*YOUR INSTRUCTIONS*
Whenever the word "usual" shows up in a line of the data, copy that line.

--------------------------------------------------

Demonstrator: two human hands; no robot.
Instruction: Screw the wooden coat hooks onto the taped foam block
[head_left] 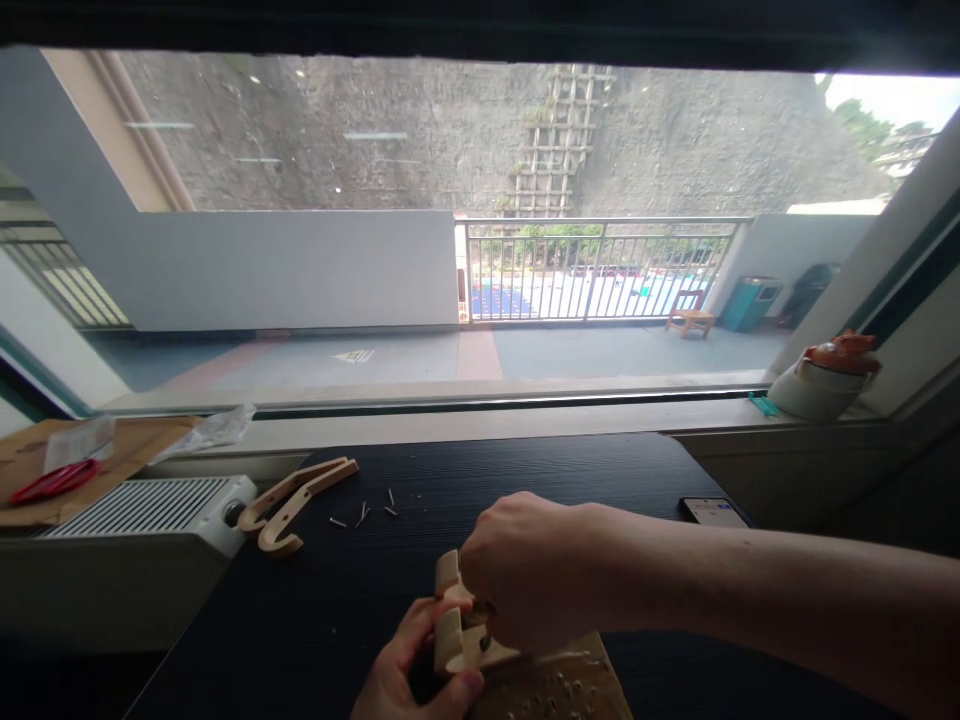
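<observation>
My left hand grips a small wooden hook piece at the near edge of the black table, thumb and fingers pinched round it. My right hand is closed in a fist just above that piece, gripping something small and dark that I cannot make out. Under both hands lies a wooden board with several small holes. Two more wooden hooks lie to the left on the table, and a few small screws are scattered beside them.
A white radiator stands left of the table, with a cardboard box, red scissors and a plastic bag behind it. A phone lies at the right; a ceramic jar sits on the window sill.
</observation>
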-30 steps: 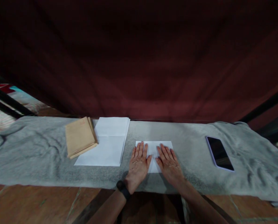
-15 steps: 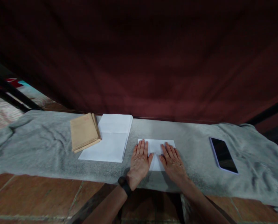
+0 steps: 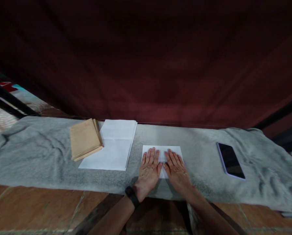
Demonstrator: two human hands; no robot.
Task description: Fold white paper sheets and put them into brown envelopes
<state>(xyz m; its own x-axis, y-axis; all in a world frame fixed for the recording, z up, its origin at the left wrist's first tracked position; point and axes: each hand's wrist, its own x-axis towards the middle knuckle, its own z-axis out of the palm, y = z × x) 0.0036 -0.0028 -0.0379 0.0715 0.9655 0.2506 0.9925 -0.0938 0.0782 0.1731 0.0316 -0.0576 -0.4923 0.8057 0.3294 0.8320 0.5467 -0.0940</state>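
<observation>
A small white sheet of paper, possibly folded, lies on the grey cloth in front of me. My left hand rests flat on its left part, fingers pointing away from me, a dark band on the wrist. On the right part of the paper my right hand is pressed flat too, its fingers stretched out. The two thumbs nearly meet over the middle. Much of the paper is hidden under the palms.
A stack of larger white sheets lies to the left, partly under brown paper envelopes. A phone with a purple edge lies at right. Grey cloth covers the bench; a dark red curtain hangs behind.
My hands have come closer together on the paper, the thumbs now almost touching. The whole view has shifted slightly.
</observation>
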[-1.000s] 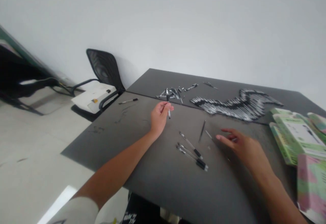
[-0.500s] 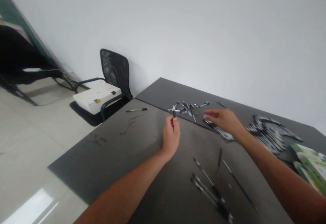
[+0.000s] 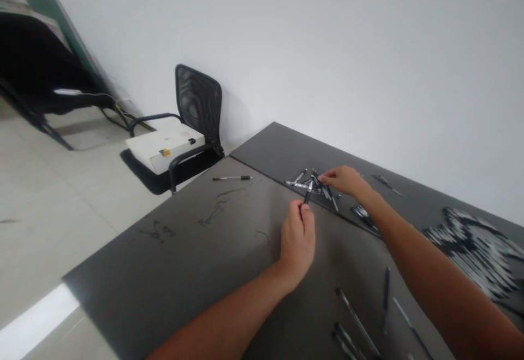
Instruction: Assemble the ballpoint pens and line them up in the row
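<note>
My left hand (image 3: 298, 234) is closed around a pen (image 3: 308, 194), its dark grip and pale pointed tip rising from the fist over the seam of the tables. Just beyond lies a heap of loose pen parts (image 3: 297, 184), clear barrels and dark pieces together. My right hand (image 3: 347, 181) reaches over the heap's right side with thumb and fingertips pinched; what sits between them is too small to make out. Several pens (image 3: 360, 211) lie under the right forearm, partly hidden.
A dense spread of pens (image 3: 470, 251) covers the right of the far table. Nearer me lie pens and thin rods (image 3: 356, 316). One pen (image 3: 233, 177) rests alone at left, near dark scribbles. A black chair (image 3: 199, 103) holding a white box (image 3: 164, 144) stands beyond the table's left edge.
My right hand has moved left onto the heap, its fingers now pinched. My left hand keeps the pen and is close to the heap. The whole view has shifted.
</note>
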### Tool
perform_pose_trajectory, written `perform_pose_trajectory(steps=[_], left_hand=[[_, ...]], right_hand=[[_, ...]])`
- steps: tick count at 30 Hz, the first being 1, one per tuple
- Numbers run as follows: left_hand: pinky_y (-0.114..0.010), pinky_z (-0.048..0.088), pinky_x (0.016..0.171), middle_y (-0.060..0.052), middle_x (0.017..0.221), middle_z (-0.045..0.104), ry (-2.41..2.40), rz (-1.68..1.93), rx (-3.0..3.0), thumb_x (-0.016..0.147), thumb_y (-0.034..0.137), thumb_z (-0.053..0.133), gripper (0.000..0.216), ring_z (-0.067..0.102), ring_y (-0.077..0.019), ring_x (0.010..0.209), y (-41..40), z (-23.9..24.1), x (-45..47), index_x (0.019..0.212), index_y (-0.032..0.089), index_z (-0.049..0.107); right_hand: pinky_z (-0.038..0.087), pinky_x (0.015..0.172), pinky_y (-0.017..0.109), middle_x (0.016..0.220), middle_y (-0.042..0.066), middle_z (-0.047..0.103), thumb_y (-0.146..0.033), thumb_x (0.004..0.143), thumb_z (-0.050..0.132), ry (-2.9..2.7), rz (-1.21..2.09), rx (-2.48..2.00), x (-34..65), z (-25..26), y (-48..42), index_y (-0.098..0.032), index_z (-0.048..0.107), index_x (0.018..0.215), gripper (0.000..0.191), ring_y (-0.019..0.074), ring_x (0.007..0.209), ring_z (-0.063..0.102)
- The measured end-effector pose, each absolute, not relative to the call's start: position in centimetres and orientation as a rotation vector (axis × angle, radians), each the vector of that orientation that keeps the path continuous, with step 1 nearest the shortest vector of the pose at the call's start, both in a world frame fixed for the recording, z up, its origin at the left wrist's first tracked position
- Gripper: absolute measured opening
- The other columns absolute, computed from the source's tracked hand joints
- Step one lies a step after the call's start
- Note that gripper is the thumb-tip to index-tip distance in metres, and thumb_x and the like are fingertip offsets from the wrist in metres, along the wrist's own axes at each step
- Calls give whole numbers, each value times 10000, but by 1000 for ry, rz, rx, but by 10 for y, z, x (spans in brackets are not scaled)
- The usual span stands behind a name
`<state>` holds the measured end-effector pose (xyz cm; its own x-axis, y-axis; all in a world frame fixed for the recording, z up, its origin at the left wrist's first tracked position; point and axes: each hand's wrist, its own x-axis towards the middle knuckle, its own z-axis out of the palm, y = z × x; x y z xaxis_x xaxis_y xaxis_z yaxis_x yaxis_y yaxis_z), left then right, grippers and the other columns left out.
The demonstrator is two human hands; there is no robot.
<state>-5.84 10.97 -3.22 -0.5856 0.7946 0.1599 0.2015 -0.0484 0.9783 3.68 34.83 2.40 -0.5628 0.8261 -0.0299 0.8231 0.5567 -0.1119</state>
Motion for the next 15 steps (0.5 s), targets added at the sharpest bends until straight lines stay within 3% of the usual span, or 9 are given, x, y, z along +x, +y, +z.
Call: perform_pose_trajectory(steps=[4, 11, 15], left_hand=[[-308, 393, 630, 11, 757, 594, 1763, 1676, 1075, 1105, 285, 392, 168, 605, -214, 679, 109, -32, -58, 1010, 258, 528], [-295, 364, 602, 30, 713, 547, 1767, 1687, 1089, 1103, 301, 384, 182, 570, -207, 628, 110, -32, -58, 993, 260, 523], [-294, 370, 615, 27, 720, 557, 1773, 1695, 1121, 1106, 301, 380, 191, 582, -208, 649, 109, -32, -58, 990, 257, 524]], right_hand=[[437, 629, 285, 842, 85, 844, -556, 912, 686, -2768, 180, -1469, 31, 26, 344, -225, 905, 954, 399, 222, 772, 740], [429, 632, 281, 794, 84, 831, -420, 824, 781, -2750, 199, -1491, 20, 27, 339, -215, 899, 848, 237, 215, 751, 731], [440, 670, 304, 798, 114, 820, -418, 828, 749, -2615, 208, -1507, 22, 38, 328, -167, 889, 856, 288, 246, 795, 735]])
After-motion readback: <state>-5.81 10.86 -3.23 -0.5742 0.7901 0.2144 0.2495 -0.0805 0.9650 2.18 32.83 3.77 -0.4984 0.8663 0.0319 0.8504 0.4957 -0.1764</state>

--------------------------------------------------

*SOLUTION FOR THIS PROBLEM*
- The usual span stands behind a name
Motion for the next 15 steps (0.5 s), targets added at the sharpest bends until straight lines stay within 3% of the usual span, or 9 are given, x, y, z along +x, +y, +z.

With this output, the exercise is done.